* _Task item_:
Within the data that follows, tally every line containing "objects". Provide only the tally.
[Opening Input material section]
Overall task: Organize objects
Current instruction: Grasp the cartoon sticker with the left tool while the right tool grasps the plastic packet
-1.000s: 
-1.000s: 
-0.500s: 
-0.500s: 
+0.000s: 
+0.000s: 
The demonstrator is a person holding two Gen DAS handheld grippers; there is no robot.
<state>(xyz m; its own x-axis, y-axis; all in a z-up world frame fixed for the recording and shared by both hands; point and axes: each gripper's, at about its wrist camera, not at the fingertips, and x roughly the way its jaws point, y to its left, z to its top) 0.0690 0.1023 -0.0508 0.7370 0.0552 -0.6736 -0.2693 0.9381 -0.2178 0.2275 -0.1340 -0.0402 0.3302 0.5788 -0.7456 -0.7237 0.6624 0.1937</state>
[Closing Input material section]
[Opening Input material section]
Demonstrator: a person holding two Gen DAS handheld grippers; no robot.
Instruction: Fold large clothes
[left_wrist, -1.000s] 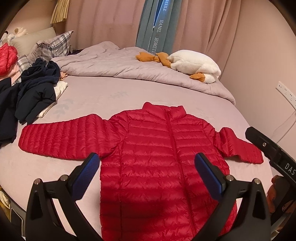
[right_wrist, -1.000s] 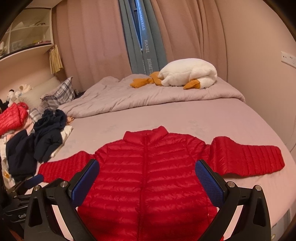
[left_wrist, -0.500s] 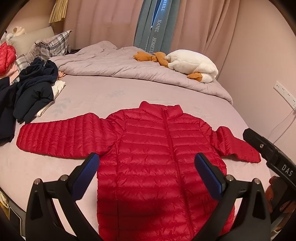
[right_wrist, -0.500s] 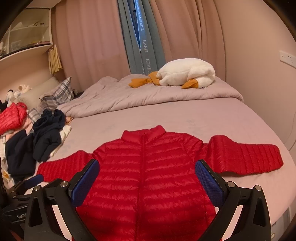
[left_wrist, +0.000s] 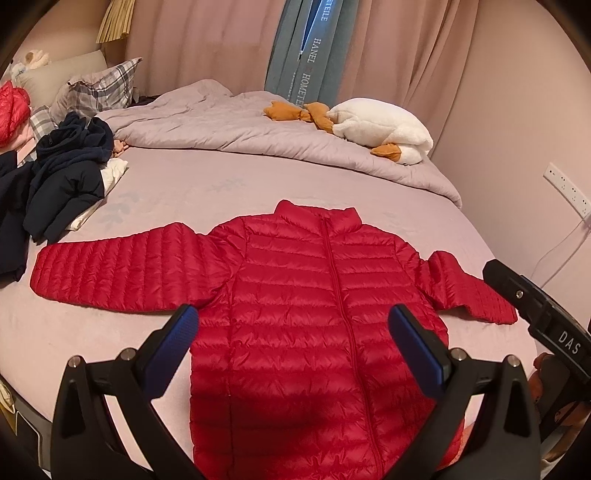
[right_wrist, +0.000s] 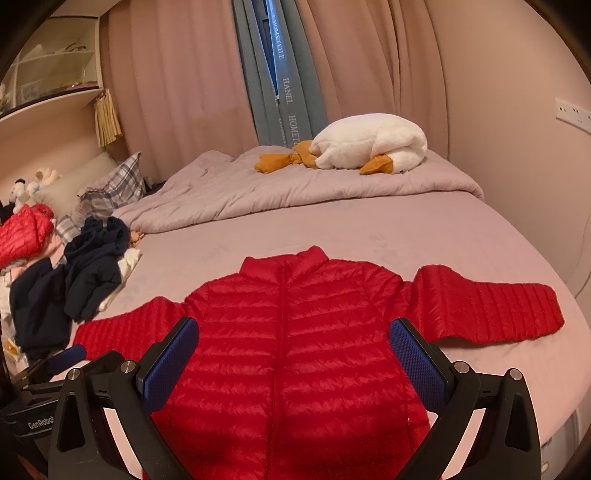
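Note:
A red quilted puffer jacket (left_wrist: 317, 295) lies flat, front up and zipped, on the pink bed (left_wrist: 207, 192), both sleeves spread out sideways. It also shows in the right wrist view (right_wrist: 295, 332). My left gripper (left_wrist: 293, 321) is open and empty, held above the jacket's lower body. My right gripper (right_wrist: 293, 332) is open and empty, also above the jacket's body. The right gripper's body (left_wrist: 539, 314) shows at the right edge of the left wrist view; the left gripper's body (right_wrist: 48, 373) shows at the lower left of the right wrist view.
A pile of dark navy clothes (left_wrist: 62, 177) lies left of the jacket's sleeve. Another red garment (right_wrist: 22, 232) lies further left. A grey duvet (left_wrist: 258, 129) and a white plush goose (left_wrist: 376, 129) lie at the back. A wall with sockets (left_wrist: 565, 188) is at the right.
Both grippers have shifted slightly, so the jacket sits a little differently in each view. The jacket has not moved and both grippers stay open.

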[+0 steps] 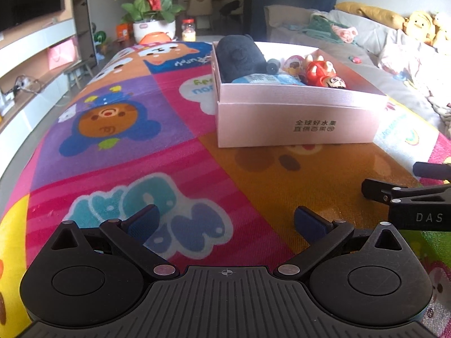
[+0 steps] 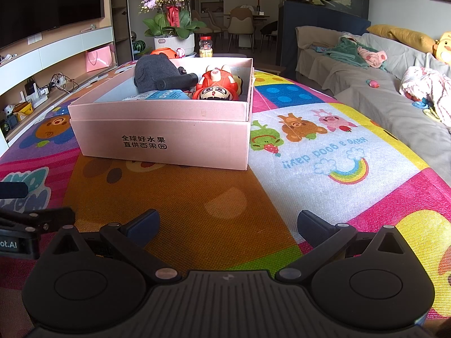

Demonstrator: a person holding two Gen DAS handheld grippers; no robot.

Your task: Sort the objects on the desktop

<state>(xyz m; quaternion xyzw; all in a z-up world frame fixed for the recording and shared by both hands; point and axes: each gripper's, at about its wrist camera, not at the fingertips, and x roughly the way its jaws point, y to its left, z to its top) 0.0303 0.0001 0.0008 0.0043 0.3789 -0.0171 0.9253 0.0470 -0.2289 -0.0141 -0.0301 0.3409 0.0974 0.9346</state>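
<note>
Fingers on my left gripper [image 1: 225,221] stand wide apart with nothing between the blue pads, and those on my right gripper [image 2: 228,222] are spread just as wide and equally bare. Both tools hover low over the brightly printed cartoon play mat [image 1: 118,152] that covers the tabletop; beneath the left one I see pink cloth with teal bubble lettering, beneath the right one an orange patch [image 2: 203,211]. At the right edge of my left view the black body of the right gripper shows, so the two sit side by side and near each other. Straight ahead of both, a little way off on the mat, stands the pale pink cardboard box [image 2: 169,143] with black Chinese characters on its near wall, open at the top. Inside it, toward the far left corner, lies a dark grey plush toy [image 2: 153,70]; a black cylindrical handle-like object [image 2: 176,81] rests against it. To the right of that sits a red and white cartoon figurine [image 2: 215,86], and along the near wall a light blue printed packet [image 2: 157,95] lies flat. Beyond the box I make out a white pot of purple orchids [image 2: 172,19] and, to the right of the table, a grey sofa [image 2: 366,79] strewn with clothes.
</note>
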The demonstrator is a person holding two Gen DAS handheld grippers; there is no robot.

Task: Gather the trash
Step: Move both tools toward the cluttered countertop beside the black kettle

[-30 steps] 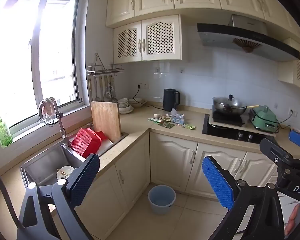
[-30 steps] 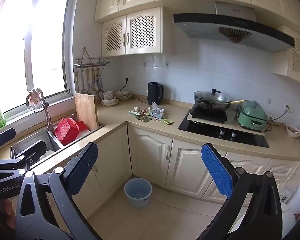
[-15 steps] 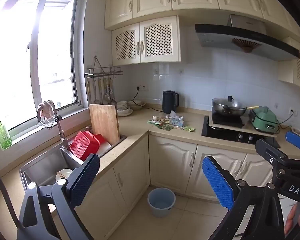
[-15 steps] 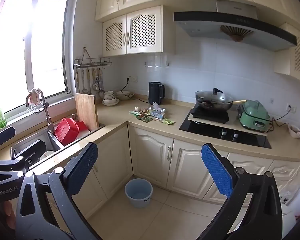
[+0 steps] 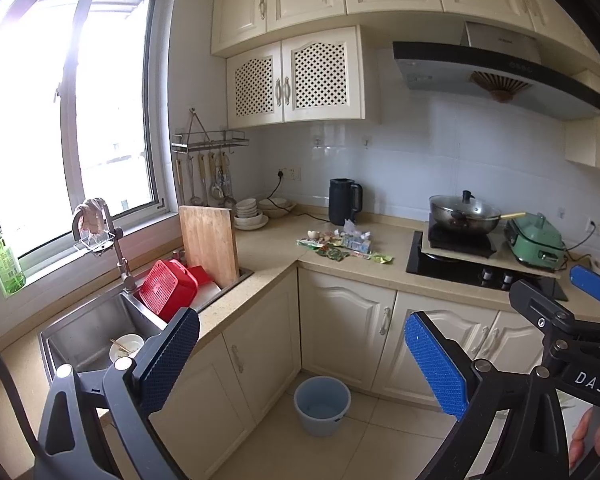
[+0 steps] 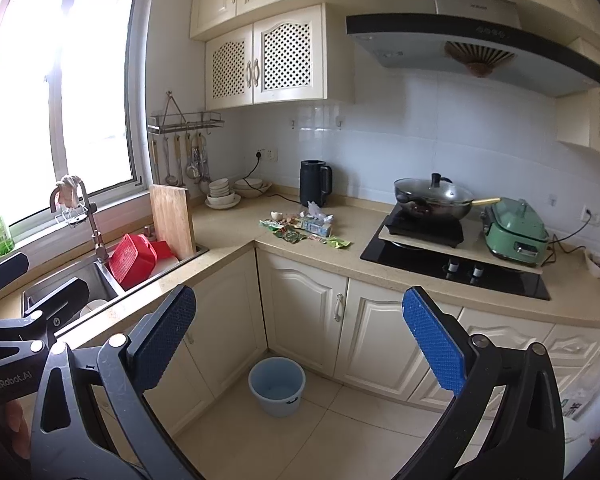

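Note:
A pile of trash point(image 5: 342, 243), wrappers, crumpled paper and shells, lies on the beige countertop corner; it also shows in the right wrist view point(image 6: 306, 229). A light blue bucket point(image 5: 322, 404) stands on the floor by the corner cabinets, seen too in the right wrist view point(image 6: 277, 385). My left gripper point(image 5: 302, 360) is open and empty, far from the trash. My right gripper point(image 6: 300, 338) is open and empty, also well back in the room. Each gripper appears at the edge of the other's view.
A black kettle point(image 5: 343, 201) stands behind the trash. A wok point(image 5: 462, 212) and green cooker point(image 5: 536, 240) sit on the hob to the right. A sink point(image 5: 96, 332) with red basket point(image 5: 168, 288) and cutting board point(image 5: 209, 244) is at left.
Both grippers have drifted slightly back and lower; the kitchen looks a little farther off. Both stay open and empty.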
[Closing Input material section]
* _Exercise solution_:
2